(Source data begins)

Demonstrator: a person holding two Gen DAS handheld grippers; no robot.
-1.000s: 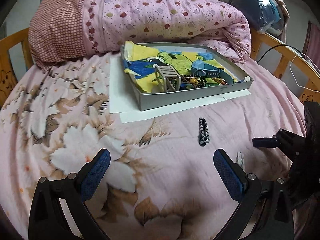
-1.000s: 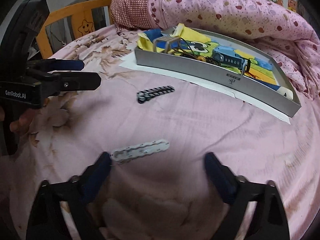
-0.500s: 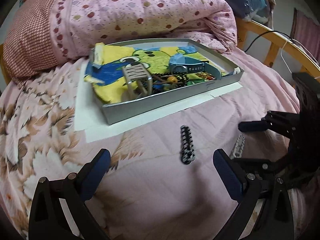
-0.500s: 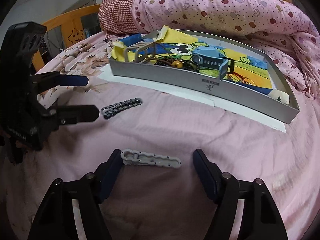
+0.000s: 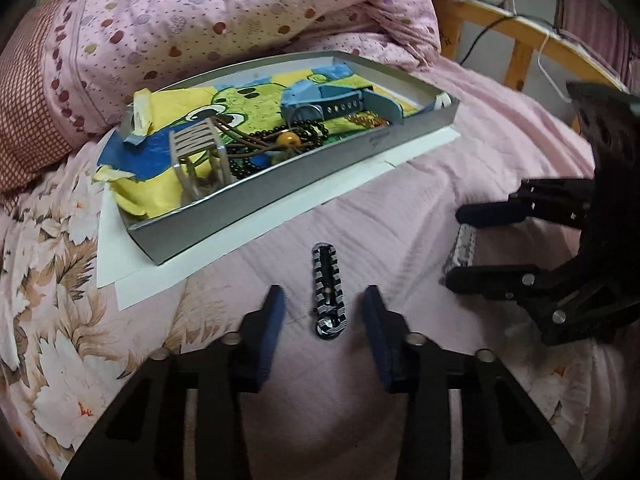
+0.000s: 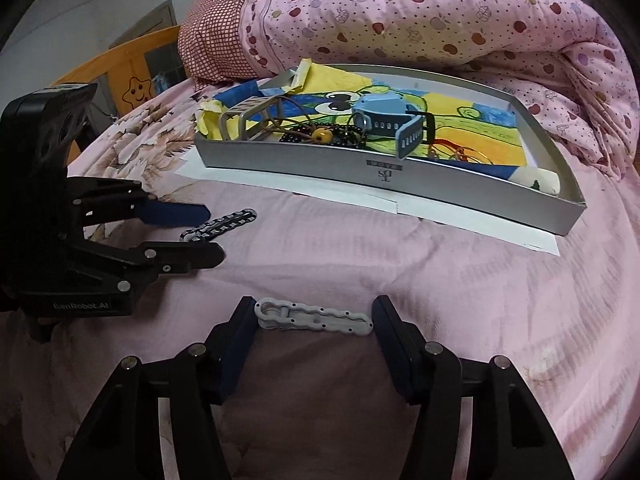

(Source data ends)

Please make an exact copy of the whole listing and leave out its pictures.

Demonstrator: a person holding two Gen DAS handheld grippers; no robot.
-1.000s: 
-1.000s: 
-0.500s: 
-0.500s: 
+0.000s: 
+0.000s: 

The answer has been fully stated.